3. A significant test result (P $\leq$ .05) means that the test hypothesis is false or should be rejected.
A small P value simply flags the data as being unusual if all the assumptions used to compute it, including the null hypothesis, are correct. There is no differentiation from which of these assumptions are incorrect, based solely on the p-value.
4. A nonsignificant test result (P > .05) means that the test hypothesis is true or should be respected.
Important point here: the same data we observed would not be unusual under many other hypotheses, not just our chosen null hypothesis. This is why NHST doesn’t prove a null hypothesis.
5. A large P value is evidence in favor of the test hypothesis.
Technically, any P value less than 1 implies that the null hypothesis is not the hypothesis most compatible with the data, since ostenisibly there exists infinite hypotheses with P value equal to 1 that we did not select.
6. A null hypothesis P value greater than .05 means that no efect was observed, or that absence of an effect was shown or demonstrated.
Wrong for the same reason as 4.
7. Statistical signficance indicates a scientifically or substantively important relation has been detected.
When a study is large, even minor effects or small assumption violations can lead to significant test results of the null hypothesis.
8. Lack of statistical signficance indicates that the effect size is small.
When a study is small, even large effects might get drowned out by noise.
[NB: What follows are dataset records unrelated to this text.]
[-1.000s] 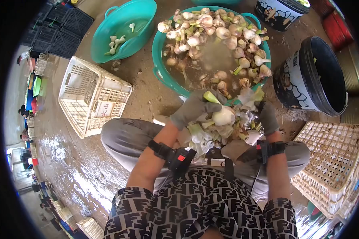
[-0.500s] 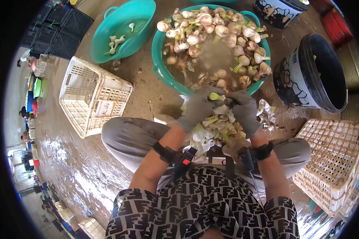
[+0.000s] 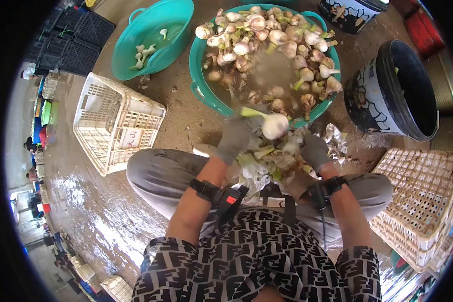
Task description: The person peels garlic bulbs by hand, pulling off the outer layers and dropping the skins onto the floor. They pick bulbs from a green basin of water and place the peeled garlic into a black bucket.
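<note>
1. Wet, muddy floor surrounds the seated person's knees.
2. The gloved left hand reaches forward, pinching 1 garlic bulb by its stem above the peelings.
3. The right hand curls beside them, partly hidden; I cannot tell its grip.
4. Beyond, bulbs crowd a green basin between a crate and a bucket.
5. Far left, figures are too small to make out.

Garlic bulbs in tub, crate left
</note>
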Tool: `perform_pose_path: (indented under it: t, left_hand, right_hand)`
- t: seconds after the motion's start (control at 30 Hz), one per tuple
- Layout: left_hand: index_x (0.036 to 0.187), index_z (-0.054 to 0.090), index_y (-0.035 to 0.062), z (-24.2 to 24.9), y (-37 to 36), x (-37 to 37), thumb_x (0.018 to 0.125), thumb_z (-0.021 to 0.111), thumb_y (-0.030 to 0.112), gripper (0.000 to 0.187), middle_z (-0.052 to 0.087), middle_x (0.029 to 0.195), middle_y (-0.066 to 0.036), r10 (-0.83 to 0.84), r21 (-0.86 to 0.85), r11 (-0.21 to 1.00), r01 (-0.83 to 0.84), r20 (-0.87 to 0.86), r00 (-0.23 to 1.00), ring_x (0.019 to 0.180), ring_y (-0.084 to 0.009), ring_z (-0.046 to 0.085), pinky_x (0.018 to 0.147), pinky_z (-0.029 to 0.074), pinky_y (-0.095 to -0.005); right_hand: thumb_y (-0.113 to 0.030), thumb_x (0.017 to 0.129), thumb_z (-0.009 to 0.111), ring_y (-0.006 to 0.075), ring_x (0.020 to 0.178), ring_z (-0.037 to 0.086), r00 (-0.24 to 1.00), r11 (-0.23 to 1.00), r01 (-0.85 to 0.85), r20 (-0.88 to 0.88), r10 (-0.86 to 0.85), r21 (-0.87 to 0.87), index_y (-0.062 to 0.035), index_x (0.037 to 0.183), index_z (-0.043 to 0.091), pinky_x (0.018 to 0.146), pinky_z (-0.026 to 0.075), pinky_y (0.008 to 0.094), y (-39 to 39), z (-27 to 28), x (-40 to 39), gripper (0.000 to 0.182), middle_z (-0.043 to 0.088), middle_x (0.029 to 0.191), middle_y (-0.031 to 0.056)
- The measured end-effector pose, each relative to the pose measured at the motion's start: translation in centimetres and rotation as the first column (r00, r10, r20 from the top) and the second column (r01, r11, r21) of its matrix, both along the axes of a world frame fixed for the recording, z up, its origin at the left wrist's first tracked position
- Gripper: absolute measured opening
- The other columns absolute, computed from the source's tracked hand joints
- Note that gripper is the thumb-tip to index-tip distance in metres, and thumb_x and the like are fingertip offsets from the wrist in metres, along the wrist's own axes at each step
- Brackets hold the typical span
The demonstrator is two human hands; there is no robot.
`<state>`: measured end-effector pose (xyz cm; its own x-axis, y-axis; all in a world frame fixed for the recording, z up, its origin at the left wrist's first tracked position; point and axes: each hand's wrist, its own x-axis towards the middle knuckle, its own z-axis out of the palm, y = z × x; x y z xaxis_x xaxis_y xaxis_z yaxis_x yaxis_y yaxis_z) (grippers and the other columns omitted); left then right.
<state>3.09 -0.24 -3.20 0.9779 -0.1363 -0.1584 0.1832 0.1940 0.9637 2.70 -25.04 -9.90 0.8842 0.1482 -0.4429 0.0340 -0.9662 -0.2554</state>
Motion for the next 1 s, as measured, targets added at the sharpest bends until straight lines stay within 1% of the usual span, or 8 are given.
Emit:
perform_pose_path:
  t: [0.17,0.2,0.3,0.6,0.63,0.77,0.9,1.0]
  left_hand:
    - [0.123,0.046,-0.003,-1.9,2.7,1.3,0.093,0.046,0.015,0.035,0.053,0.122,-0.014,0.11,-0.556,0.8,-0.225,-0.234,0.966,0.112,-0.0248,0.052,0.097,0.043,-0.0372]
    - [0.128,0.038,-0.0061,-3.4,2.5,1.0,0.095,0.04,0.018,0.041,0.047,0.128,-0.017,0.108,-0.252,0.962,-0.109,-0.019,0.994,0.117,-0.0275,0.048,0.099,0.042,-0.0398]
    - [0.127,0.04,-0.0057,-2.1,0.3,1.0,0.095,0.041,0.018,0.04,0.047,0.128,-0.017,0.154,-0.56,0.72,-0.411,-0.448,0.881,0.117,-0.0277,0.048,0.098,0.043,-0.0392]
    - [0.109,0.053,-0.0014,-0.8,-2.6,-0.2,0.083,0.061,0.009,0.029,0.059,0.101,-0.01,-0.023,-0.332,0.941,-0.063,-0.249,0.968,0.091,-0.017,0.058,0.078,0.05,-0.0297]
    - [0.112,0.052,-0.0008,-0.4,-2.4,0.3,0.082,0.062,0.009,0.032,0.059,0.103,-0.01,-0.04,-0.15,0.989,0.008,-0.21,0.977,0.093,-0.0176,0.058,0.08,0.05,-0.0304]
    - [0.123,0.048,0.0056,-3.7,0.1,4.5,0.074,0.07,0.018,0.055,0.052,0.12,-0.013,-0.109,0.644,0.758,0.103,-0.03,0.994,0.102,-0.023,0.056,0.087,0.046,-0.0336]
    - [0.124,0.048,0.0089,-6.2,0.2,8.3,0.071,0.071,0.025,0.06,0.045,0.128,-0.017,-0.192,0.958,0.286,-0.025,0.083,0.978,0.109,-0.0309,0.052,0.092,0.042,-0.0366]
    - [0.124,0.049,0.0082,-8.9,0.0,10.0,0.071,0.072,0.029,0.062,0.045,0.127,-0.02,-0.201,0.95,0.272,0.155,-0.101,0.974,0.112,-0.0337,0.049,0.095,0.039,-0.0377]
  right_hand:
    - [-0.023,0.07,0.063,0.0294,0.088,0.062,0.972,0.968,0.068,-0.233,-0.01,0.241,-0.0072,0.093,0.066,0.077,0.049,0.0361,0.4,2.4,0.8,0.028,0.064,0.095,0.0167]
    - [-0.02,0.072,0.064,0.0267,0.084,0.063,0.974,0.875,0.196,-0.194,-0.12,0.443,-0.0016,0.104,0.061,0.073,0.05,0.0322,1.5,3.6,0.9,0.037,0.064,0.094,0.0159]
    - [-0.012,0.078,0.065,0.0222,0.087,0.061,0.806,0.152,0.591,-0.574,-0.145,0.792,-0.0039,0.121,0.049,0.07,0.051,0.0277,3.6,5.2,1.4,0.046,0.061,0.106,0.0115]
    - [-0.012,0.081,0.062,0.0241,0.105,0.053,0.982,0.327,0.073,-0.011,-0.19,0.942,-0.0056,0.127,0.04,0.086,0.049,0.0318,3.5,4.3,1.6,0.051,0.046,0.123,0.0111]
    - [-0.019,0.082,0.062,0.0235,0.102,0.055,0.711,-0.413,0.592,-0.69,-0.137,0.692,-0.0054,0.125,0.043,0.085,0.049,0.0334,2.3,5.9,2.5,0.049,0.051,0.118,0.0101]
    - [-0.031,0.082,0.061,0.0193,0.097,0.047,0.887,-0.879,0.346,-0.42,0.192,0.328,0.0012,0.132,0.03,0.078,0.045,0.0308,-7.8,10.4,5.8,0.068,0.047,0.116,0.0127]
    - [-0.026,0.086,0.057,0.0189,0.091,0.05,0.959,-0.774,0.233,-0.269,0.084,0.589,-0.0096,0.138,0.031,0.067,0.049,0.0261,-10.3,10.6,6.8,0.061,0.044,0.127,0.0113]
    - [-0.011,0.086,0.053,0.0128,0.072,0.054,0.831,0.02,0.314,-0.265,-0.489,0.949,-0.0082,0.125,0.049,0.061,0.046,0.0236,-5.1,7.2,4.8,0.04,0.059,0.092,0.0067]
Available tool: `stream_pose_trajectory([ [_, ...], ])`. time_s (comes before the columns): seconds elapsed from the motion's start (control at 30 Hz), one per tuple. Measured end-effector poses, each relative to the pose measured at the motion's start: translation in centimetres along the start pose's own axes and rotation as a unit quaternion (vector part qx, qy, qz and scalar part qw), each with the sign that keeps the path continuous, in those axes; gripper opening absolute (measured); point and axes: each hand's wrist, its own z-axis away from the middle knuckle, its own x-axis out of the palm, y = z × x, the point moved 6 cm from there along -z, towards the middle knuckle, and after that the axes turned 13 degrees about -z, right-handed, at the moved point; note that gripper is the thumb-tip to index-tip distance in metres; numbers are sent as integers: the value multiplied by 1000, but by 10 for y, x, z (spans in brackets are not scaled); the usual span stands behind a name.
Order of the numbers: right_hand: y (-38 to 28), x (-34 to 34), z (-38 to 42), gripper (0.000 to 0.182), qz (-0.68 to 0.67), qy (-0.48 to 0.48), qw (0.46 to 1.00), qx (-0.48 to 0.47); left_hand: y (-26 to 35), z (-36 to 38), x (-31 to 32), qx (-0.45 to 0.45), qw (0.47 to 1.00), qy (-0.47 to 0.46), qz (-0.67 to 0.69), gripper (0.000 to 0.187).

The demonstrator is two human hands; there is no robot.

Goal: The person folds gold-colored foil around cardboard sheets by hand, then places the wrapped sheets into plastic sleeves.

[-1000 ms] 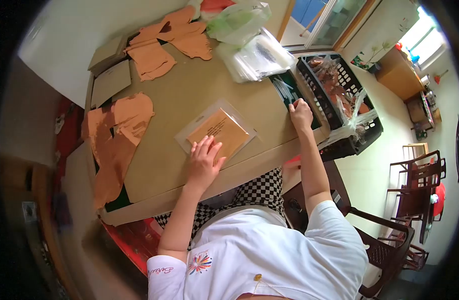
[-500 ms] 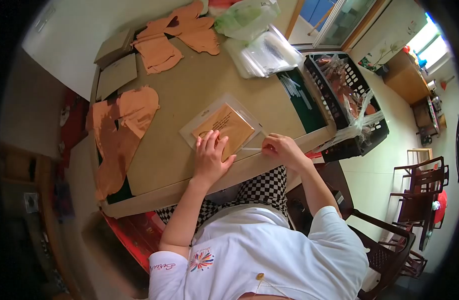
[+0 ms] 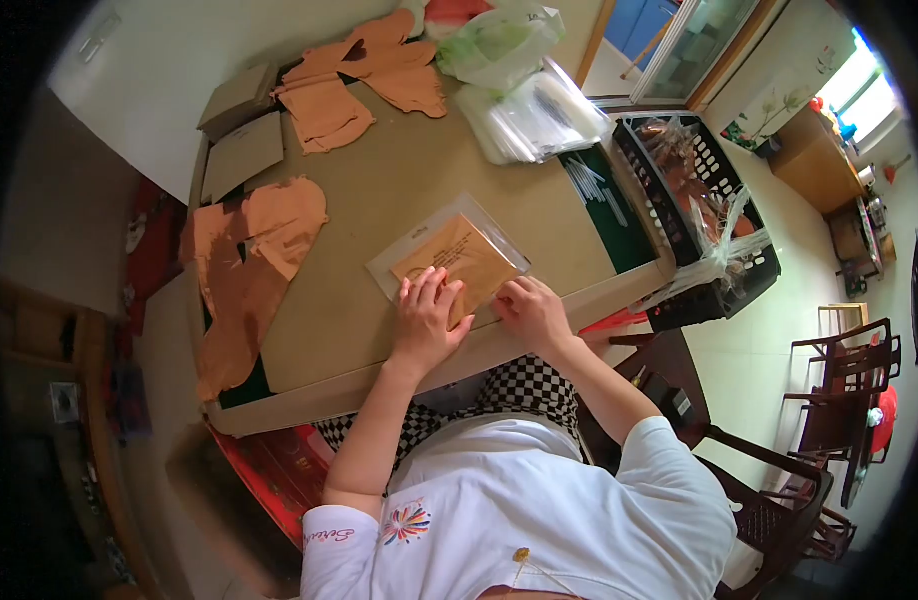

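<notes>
A clear plastic sleeve (image 3: 403, 248) with a tan printed packet (image 3: 471, 255) in it lies tilted near the table's front edge. On the packet's lower left part rests my left hand (image 3: 428, 322), fingers spread. My right hand (image 3: 532, 312) is at the right corner of the sleeve, thumb and fingers pinched together; what they hold, if anything, is too small to make out.
Orange-brown sheets (image 3: 264, 265) lie at the left and back of the table (image 3: 379, 190). Cardboard pieces (image 3: 247, 155) are at the back left, plastic bags (image 3: 529, 115) at the back. White strips (image 3: 591, 182) lie near a black crate (image 3: 714, 215).
My right hand has moved left to the sleeve's corner; the strip that stretched from it toward the packet no longer shows. My left hand stays on the packet. The view has shifted slightly.
</notes>
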Motion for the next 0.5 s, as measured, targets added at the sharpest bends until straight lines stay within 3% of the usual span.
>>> stream_pose_trajectory([
  [0.13, 12, -43, 10, 9, -78, -81, 987, 116, -6, 1, 2, 7, 1000, 1, 15, 51],
  [0.2, 25, -78, 13, 7, -78, -6, 988, 133, -13, 2, 3, 17, 999, 1, 28, 51],
  [0.3, 61, -112, 9, 8, 5, 99, 988, 117, -17, 1, 2, 27, 999, -18, 27, 52],
  [0.4, 107, -108, 9, 14, 59, 134, 982, 120, -16, 2, 0, 30, 999, -28, 19, 52],
  [0.5, 67, -98, 0, 21, 82, 142, 986, -16, -7, 7, -22, 59, 998, 6, -12, 46],
])
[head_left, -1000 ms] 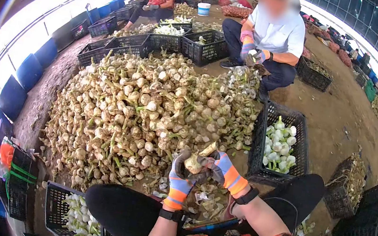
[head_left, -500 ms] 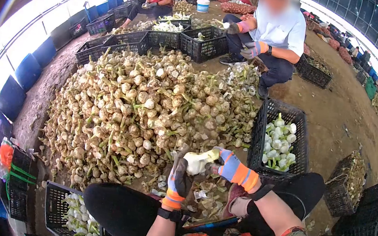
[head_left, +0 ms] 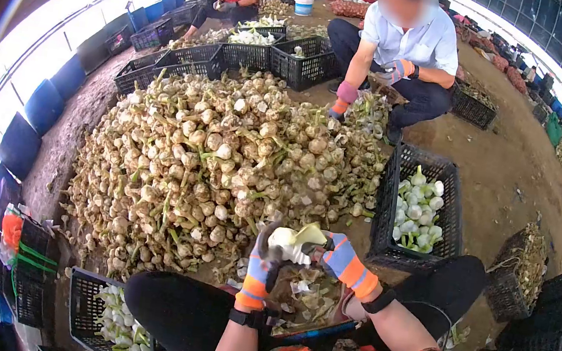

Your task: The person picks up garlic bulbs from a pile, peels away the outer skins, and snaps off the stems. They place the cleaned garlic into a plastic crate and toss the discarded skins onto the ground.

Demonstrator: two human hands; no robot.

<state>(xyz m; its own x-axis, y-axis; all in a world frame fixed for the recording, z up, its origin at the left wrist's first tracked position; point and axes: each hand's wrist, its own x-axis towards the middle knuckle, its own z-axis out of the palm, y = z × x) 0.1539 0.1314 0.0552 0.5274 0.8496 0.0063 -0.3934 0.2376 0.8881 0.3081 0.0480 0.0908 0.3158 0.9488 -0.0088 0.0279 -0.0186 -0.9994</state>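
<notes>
A white garlic bulb with a pale green stem end is between my two gloved hands, above the near edge of the garlic pile. My left hand is closed around the bulb's left side. At the stem side, my right hand pinches a flap of pale skin that stands partly away from the bulb. Its fingertips are partly hidden. Loose peelings lie on the ground below my hands. In front spreads a large heap of unpeeled garlic.
A black crate of white garlic stands to the right, another crate at lower left. Across the heap a gloved co-worker squats beside several crates. A half-filled crate stands at far right.
The skin at the bulb's stem end has opened into a flap, and my right hand has moved slightly right and down. The co-worker opposite has lowered a hand to the heap.
</notes>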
Looking at the confidence interval to determine plausible ranges for the effect size needs to be examined.
9. The P value is the chance of our data occurring if the test hypothesis is true
Stats 101. The P value refers to observations at least as extreme as what we observed in our study, experiment, etc.
10. If you reject the test hypothesis because P $\leq$ .05, the chance you are in error is 5\%.
The 5\% refers to how often you incorrectly reject the test over many uses of the test across different studies.
11. P = .05 and P $\leq$ .05 mean the same thing.
I didn’t even know people though this.
12. P values are properly reported as inequalities (e.g. report P > .05 when P = .06 or P = .70)
??? What??? No.
13. Statistical significance is a property of the phenomenon being studied, and thus statistical tests detect significance.
Statistical significance is a dichotomous description of a P value and is therefore a property of the statistical test with some arbitrarily chosen cut off.
14. One should always use two-sided P values.
15. When the same hypothesis is tested in different studies and none or a minority are statistically significant, the overall evidence supports the hypothesis.
If there were five studies all with borderline evidence, I think any reasonable person would say that there is more investigation to be done.
16. When the same hypothesis is tested in two different populations and the resulting P values are on the opposite sides of .05, the results are conflicting.
Statistical tests are sensitive to many differences between study populations that are irrelevant to whether their results are in agreement, such as the size of the compared groups. Two studies may provide very different P values for the same test hypothesis and yet be in perfect agreement.
17. When the same hypothesis is tested in two different populations and the same P values are obtained, the results are in agreement.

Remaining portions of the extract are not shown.